2. Hypothetical Cause
FCGS is considered a multifactorial condition resulting from an inadequate individual response towards oral-located antigens of bacterial and viral origins. Chronic oral carriage of calicivirus is thought to play a role in cats presenting with caudal stomatitis. Other factors acting on the host's immune response may exacerbate the expression of clinical lesions.3
Dental-related conditions including periodontal disease and, possibly, dental resorptions are chronic inflammatory processes which may play a role. However, no specific bacterium is associated with this condition. Several viruses may affect cats' oral and upper respiratory cavities. The prevalence of chronic carriage of calicivirus in a random cat population is estimated between 20–30% according to various studies, whereas the prevalence of Herpesvirus carriage seems lower (5%).

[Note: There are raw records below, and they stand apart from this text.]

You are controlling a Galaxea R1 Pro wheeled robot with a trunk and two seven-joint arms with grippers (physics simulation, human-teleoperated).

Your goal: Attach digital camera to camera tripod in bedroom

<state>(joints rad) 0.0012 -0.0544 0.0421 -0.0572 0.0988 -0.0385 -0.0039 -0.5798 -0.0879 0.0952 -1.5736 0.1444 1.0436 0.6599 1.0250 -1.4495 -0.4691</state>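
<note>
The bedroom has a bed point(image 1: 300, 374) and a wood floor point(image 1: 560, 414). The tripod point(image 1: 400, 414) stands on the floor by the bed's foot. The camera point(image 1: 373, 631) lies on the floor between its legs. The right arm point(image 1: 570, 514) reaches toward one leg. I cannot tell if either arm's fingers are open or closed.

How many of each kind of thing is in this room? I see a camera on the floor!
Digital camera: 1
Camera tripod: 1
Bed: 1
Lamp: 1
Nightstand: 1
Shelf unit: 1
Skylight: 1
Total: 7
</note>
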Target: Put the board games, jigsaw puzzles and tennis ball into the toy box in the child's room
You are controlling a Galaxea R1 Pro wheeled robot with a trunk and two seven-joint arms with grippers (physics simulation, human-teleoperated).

Calicivirus has been known for a long time to cause acute focal or multifocal ulcerative glossitis and palatitis as well as acute upper respiratory disorders. The prevalence of calicivirus carriage associated with "chronic gingivitis/stomatitis" has also been reported to be higher than in the random population. More specifically, it has been shown that acute caudal stomatitis (sometimes wrongly called "faucitis") can be experimentally induced with calicivirus strains sampled from the oropharynx of cats suffering from chronic stomatitis. However, this experimentally induced acute caudal stomatitis did not result in a chronic disease in the experiment setting.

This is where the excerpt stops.